Education isn’t obtained only in books and in the classroom. Everywhere a child goes and everything he sees is an opportunity to teach him something. In an effort to further educate children and to encourage their participation in school activities, many schools use their hallways and cafeterias as a decorative backdrop for art projects created by students. Use your school’s cafeteria as a way to educate students about the months of the year. Decorate the cafeteria each month by highlighting something important about that month. To go one step further, let students make the decorations each month as an art project.
Things You'll Need
- Construction paper
- Wrapping paper
- Art supplies
- Pens and pencils
- Child safety scissors
Video of the Day
Welcome students back to school after their summer vacation by decorating the cafeteria walls with back-to-school items. Photos or artwork of pens, pencils and backpacks, as well as welcome signs, all welcome students back to school in August or September – depending on when your school year begins. Have your students trace one hand and write their name in the palm of their hand. On each finger have your students write five things: a goal, a hope and a wish for the school year; one fun thing they hope to do before summer vacation; and one fun fact about themselves. Place the drawings on the walls of the cafeteria. Students can get to know each other by reading each other's hands and by taking the time to really think about what it is they want to accomplish this year in school.
Decorate for Halloween in October. Halloween is a favorite holiday for children – candy and costumes, anyone? Place pumpkins on tables and cut out and decorate pumpkins, bats, cats and other scary things from construction paper to hang on the walls and from the ceilings.
Use November as a month to teach students about the importance of Thanksgiving. Hang images of turkeys, pilgrims and Indians on the walls. Encourage students to bring in photos of their friends and families to hang on a bulletin board. Title the board, “Things For Which We are Thankful.”
Start December and the Christmas holidays with trees, empty boxes wrapped in Christmas wrapping paper and other Christmas decorations. Have students draw Christmas cookies and decorations and then cut them out to hang on the walls. Put Santa decorations and Hanukah decorations on the walls to celebrate both holidays. Include a manger to show the children how Christmas came to be and what it means.
Create a winter wonderland and welcome students back to school in January after the Christmas holidays by sticking snowflakes to the walls and hanging them from the ceiling. Place “Happy New Year” decorations on the walls.

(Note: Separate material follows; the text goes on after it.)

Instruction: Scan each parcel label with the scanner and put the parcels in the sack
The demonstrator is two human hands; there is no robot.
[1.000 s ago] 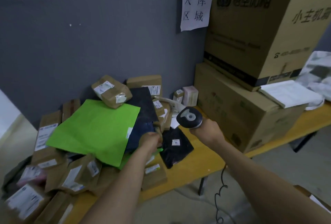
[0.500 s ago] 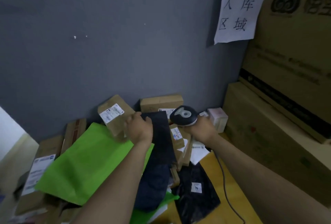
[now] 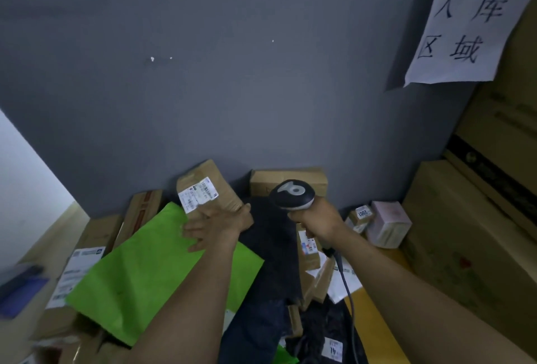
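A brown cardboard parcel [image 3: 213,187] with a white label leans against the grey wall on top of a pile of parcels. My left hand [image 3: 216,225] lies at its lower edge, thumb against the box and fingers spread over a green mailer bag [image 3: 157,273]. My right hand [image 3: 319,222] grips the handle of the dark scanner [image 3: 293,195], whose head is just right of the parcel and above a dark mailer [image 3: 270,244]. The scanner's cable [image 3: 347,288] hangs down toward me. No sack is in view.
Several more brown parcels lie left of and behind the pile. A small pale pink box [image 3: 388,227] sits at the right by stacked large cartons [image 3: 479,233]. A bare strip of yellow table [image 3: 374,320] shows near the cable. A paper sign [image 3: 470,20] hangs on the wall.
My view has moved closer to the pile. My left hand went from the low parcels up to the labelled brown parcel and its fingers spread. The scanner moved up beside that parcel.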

Bring love into the cafeteria for February. Have students use red, pink and white construction paper to cut out giant hearts and place fun sayings on them. Hang the hearts on the walls. February is also Black History Month: decorate the walls with inspirational African American people such as Martin Luther King, Jr., Rosa Parks or Harriet Tubman, along with a short biography of each.
Bring Spring to the cafeteria in March by celebrating with Easter decorations. Painted eggs, plastic eggs and pictures of the Bunny himself make kids excited for their own visit from the Easter Bunny.
Decorate for April and May with flowers and other Spring decorations. After all, April showers bring May flowers. Use the wall to create a field of flowers by using blue paper to cover the wall, then cutting out a sun from yellow paper to place on the blue “sky," then making grass out of green construction paper to put along the bottom of the wall. Make flowers out of construction paper, giving you stems, petals and leaves to place in the grass up against the sky.
Finish the school year with the month of June by decorating for graduation. Even though students aren’t graduates, they are leaving one grade for the next. Have students make banners wishing their peers a good summer vacation and have them write one sentence that describes their best memory of that school year.